Copy task. Retype the whole listing exactly, omitting any picture in it.

=== Begin Enclosure ===

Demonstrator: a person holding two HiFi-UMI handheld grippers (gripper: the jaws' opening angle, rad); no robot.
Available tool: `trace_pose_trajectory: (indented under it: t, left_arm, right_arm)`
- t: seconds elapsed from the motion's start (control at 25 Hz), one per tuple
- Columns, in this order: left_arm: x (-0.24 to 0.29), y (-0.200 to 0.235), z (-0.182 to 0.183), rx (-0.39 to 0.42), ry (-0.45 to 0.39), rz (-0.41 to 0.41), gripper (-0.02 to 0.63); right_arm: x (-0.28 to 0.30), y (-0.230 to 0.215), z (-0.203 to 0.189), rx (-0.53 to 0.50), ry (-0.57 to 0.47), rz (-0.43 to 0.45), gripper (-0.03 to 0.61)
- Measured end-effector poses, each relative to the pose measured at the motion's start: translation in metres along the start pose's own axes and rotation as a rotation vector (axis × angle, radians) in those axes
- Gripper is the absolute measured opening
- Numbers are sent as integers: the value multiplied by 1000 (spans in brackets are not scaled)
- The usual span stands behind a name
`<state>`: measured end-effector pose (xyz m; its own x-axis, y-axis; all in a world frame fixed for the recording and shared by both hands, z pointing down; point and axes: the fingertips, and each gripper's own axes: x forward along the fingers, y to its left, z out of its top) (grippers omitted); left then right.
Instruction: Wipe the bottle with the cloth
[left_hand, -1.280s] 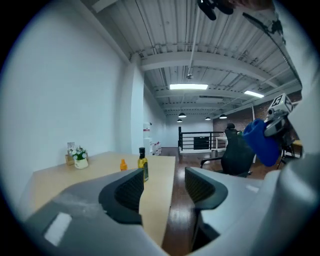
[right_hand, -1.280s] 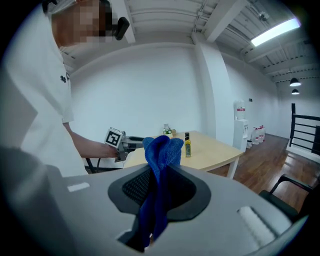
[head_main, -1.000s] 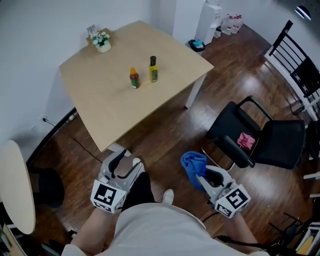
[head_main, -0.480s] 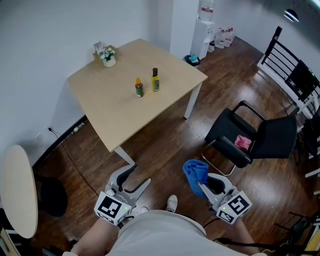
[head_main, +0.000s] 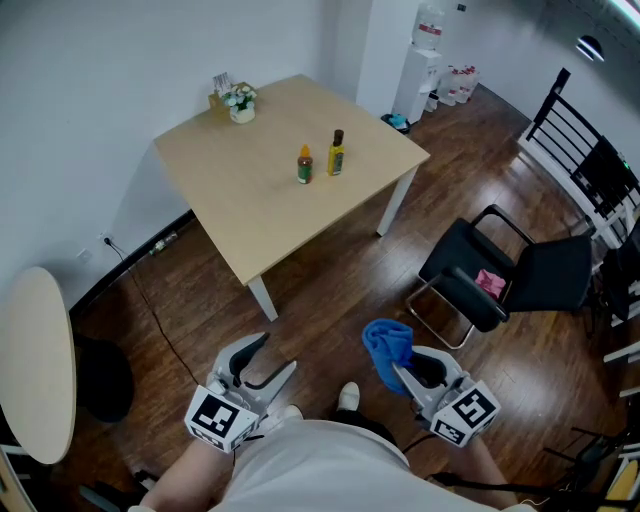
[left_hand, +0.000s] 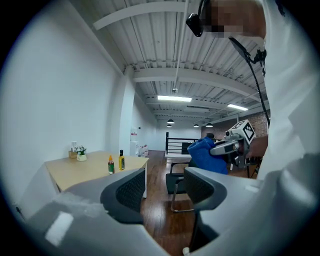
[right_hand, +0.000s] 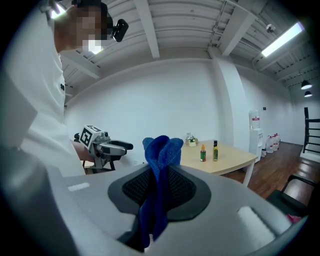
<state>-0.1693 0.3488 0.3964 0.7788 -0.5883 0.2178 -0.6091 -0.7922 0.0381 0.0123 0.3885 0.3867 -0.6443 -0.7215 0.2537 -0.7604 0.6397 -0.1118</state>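
Two bottles stand mid-table, far ahead of both grippers: a small orange-capped sauce bottle (head_main: 304, 165) and a taller yellow one with a black cap (head_main: 337, 153). They also show small in the left gripper view as the sauce bottle (left_hand: 110, 165) and the yellow bottle (left_hand: 121, 160). My right gripper (head_main: 405, 372) is shut on a blue cloth (head_main: 388, 345), which bunches up above the jaws (right_hand: 159, 165). My left gripper (head_main: 265, 365) stands open and empty over the wooden floor, its jaws wide apart in its own view (left_hand: 160, 192).
The light wooden table (head_main: 250, 190) carries a small flower pot (head_main: 240, 103) at its far corner. To the right stands a black chair (head_main: 500, 280) with a pink item (head_main: 490, 283) on its seat. A round white table (head_main: 35, 360) is at left, a water dispenser (head_main: 420, 55) beyond.
The table and bottles have drifted up and to the right in the head view. Both grippers stay low by the body, and the cloth stays in the right one.
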Motion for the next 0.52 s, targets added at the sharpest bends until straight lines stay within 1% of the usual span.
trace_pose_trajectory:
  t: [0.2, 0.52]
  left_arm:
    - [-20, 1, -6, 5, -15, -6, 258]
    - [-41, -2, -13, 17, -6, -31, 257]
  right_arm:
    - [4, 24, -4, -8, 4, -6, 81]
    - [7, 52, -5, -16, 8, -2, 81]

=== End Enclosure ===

## Task answer
Demonstrator: a person holding two HiFi-UMI handheld grippers (gripper: the jaws' opening angle, rad); no robot.
Available tool: `trace_pose_trajectory: (indented under it: t, left_arm, right_arm)`
- t: seconds elapsed from the motion's start (control at 25 Hz), one per tuple
- Columns, in this order: left_arm: x (-0.24 to 0.29), y (-0.200 to 0.235), z (-0.182 to 0.183), rx (-0.39 to 0.42), ry (-0.45 to 0.39), rz (-0.41 to 0.41), gripper (-0.02 to 0.63); right_arm: x (-0.28 to 0.30), y (-0.230 to 0.215), z (-0.203 to 0.189), rx (-0.53 to 0.50), ry (-0.57 to 0.47), rz (-0.43 to 0.45), gripper (-0.03 to 0.61)
- Measured end-effector poses, each relative to the pose measured at the motion's start: translation in metres along the start pose's own axes and rotation as a rotation vector (axis × angle, radians) in those axes
- Gripper is the absolute measured opening
- Numbers are sent as integers: the value multiplied by 1000 (spans in brackets are not scaled)
- The usual span stands behind a name
`<state>`: measured end-effector pose (xyz m; its own x-axis, y-axis; all in a world frame fixed for the recording and shared by both hands, z pointing down; point and axes: the fingertips, and each gripper's own axes: x forward along the fingers, y to its left, z out of its top) (grippers omitted); left then right.
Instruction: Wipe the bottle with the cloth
[left_hand, -1.280s] 
[right_hand, -1.280s] 
[head_main, -1.000s] 
[head_main, -0.480s] 
[head_main, +0.000s] 
[left_hand, +0.000s] 
[right_hand, +0.000s] 
<state>-0.1693 0.3488 0.3964 0.7788 -0.5883 0.2178 -0.6091 -0.7922 0.0381 0.0123 0.3885 0.3867 -0.6443 -0.7215 0.2537 -0.7604 0.6397 -0.1118</state>
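Two bottles stand mid-table, far ahead of both grippers: a small orange-capped sauce bottle (head_main: 304, 165) and a taller yellow one with a black cap (head_main: 337, 153). They also show small in the left gripper view as the sauce bottle (left_hand: 110, 165) and the yellow bottle (left_hand: 121, 160). My right gripper (head_main: 405, 372) is shut on a blue cloth (head_main: 388, 345), which bunches up above the jaws (right_hand: 159, 165). My left gripper (head_main: 265, 365) stands open and empty over the wooden floor, its jaws wide apart in its own view (left_hand: 160, 192).
The light wooden table (head_main: 250, 190) carries a small flower pot (head_main: 240, 103) at its far corner. To the right stands a black chair (head_main: 500, 280) with a pink item (head_main: 490, 283) on its seat. A round white table (head_main: 35, 360) is at left, a water dispenser (head_main: 420, 55) beyond.
The table and bottles have drifted up and to the right in the head view. Both grippers stay low by the body, and the cloth stays in the right one.
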Motion for the next 0.52 s, targets added at the sharpest bends until straight lines stay within 1% of the usual span.
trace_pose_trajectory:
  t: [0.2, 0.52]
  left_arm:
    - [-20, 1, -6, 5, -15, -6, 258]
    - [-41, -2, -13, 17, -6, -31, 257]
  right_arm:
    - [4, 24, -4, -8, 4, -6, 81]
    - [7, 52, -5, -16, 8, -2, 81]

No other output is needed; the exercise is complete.